### PROBLEM REQUIREMENTS
Copy the records below verbatim, from the first line through the line containing "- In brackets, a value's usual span", inclusive, and output nothing else.

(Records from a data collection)
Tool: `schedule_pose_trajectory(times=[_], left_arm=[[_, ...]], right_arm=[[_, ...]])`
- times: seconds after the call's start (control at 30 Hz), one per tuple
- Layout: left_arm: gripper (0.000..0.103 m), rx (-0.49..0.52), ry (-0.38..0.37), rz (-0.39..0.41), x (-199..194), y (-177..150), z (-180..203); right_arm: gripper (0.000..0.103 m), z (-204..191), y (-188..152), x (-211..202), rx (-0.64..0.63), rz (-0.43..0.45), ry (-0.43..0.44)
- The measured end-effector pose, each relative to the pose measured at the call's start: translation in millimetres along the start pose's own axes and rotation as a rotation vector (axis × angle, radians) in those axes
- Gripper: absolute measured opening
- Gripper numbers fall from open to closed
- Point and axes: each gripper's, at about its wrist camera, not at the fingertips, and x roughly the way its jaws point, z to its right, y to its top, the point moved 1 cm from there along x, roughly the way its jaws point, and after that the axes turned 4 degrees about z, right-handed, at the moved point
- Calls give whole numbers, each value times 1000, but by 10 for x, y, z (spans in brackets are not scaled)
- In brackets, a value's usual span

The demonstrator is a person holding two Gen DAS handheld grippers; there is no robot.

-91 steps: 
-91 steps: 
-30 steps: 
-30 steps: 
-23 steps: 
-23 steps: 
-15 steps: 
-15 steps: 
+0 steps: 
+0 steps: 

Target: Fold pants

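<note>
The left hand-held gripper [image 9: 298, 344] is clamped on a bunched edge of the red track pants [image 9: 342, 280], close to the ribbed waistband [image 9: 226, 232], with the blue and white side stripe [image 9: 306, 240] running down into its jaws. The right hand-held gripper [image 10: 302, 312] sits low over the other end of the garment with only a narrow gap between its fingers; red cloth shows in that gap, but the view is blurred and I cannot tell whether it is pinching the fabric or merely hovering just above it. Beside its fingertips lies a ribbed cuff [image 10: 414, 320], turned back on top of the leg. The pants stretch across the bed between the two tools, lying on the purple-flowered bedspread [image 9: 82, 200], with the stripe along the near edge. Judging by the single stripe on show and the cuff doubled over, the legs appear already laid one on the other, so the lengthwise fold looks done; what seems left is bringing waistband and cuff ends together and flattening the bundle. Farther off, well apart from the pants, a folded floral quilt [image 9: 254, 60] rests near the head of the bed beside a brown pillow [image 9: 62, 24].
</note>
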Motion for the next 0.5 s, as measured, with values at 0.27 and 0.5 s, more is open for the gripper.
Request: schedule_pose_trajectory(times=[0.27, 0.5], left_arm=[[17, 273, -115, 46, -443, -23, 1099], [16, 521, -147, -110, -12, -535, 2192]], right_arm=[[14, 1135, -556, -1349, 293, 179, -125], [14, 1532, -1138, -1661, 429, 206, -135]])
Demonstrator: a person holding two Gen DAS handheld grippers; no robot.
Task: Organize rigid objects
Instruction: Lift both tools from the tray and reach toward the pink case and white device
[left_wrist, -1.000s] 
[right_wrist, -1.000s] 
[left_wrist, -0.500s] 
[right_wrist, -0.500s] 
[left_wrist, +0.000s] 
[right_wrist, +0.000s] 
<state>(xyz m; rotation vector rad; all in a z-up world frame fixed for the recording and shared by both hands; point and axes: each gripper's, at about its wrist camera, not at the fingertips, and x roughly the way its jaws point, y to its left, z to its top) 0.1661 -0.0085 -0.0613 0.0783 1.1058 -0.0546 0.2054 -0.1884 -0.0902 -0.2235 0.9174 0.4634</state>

### PROBLEM SOLUTION
Tool: `schedule_pose_trajectory(times=[_], left_arm=[[_, ...]], right_arm=[[_, ...]])`
- times: seconds after the call's start (control at 30 Hz), one per tuple
- Layout: left_arm: gripper (0.000..0.103 m), rx (-0.49..0.52), ry (-0.38..0.37), rz (-0.39..0.41), x (-199..194), y (-177..150), z (-180..203); right_arm: gripper (0.000..0.103 m), z (-204..191), y (-188..152), x (-211..202), rx (-0.64..0.63), rz (-0.43..0.45), ry (-0.43..0.44)
- The measured end-effector pose, each relative to the pose measured at the call's start: translation in millimetres along the start pose's own axes and rotation as a rotation vector (axis × angle, radians) in those axes
- Gripper: absolute measured opening
- Gripper numbers fall from open to closed
- Point and axes: each gripper's, at about its wrist camera, not at the fingertips, and x roughly the way its jaws point, z to its right, y to its top, the point moved 1 cm from there along x, roughly the way its jaws point, and after that the axes turned 4 degrees about z, right-handed, at the moved point
- Calls give whole numbers, each value times 1000, but by 10 for x, y, z (spans in brackets are not scaled)
- In brackets, a value's usual span

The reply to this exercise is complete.